> **What you will do**:
Report each line from the records where the string "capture" turns up.

[Excerpts from a dataset]
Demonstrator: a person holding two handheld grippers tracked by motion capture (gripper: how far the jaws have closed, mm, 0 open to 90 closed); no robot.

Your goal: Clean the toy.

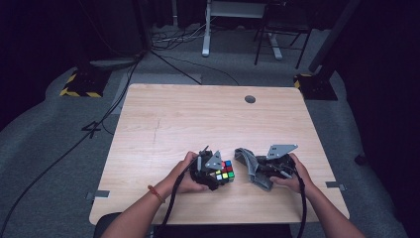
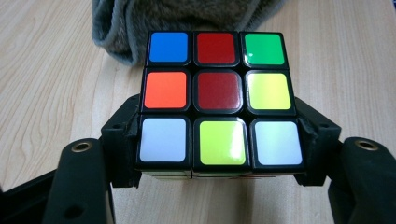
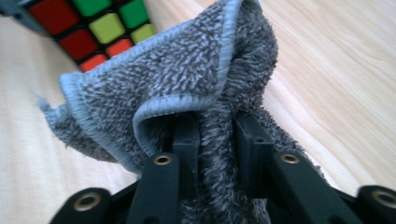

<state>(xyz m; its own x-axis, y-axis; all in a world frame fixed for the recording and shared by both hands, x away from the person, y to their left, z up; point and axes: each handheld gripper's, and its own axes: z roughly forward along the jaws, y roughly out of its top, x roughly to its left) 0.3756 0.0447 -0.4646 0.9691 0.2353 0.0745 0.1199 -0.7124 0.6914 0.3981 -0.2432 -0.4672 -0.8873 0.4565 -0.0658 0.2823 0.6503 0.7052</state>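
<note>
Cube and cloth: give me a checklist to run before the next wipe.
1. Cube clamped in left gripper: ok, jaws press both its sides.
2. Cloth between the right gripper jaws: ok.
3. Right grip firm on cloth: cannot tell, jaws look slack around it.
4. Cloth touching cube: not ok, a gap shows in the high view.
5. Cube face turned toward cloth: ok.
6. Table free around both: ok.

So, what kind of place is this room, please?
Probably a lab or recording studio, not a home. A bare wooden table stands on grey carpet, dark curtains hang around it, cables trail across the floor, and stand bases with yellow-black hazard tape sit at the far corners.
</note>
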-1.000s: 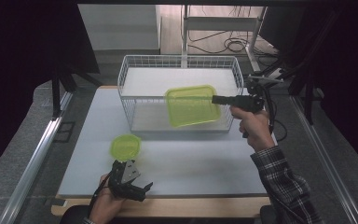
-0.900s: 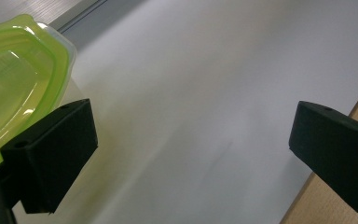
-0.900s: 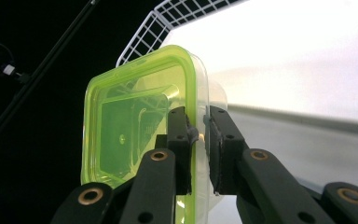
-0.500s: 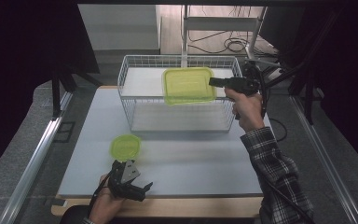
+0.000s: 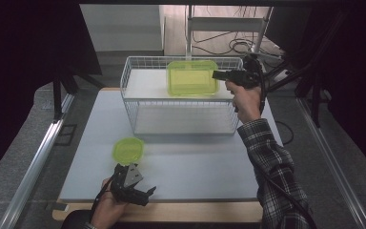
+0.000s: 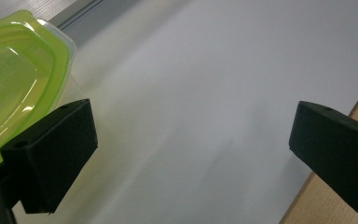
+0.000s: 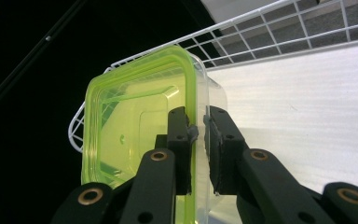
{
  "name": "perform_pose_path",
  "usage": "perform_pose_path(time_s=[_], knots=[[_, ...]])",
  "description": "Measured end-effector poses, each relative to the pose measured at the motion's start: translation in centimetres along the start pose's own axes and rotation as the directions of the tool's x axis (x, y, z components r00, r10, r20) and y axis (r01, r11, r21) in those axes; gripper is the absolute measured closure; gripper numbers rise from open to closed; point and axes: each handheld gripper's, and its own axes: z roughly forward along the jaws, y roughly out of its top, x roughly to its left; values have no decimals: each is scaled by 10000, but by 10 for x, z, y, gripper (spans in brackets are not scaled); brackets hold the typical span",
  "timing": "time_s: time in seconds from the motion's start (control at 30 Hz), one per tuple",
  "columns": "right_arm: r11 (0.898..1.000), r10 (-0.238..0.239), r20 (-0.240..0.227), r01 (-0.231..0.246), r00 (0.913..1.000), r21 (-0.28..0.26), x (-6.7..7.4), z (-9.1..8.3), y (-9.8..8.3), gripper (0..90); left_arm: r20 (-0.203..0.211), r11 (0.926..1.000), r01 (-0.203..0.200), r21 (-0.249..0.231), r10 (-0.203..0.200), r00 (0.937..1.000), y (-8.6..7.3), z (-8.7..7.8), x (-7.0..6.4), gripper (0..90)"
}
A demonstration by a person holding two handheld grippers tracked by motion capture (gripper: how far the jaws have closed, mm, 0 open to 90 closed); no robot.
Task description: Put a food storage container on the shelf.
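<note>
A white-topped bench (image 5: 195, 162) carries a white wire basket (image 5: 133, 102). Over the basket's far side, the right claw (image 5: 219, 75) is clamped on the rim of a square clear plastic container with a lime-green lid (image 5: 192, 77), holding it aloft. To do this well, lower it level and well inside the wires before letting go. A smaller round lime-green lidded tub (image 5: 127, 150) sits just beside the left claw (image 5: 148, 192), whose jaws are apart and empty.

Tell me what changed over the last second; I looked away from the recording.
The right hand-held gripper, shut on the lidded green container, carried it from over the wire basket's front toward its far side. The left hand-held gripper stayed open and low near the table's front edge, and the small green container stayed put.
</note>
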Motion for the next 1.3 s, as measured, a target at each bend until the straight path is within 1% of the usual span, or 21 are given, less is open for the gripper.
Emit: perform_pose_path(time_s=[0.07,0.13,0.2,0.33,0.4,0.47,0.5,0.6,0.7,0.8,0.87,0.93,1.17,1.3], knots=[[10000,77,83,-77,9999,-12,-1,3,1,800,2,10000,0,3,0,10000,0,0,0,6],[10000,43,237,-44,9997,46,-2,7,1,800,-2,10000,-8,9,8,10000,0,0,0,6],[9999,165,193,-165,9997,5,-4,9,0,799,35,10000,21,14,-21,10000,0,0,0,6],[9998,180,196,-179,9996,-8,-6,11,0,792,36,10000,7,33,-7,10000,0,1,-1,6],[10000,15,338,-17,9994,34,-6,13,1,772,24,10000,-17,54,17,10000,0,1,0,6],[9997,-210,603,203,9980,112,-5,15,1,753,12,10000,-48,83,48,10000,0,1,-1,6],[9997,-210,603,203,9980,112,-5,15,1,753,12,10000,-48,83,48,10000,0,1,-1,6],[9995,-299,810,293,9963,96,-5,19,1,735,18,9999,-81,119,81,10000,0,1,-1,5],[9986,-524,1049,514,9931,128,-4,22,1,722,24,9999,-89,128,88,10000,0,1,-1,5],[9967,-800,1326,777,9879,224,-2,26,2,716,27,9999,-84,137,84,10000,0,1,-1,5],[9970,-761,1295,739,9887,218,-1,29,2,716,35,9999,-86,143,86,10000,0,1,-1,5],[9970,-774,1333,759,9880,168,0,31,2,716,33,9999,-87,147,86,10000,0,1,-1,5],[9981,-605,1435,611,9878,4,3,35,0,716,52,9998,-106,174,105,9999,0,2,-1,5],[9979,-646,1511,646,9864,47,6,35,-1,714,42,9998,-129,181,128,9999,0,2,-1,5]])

> **Answer for this exercise**:
Demonstrator: a person holding two handheld grippers tracked by motion capture (gripper: how far the jaws have closed, mm, 0 open to 90 closed); no robot.
A demonstration by a person holding two handheld grippers tracked by motion capture (gripper: how far the jaws have closed, mm, 0 open to 90 closed); no robot.

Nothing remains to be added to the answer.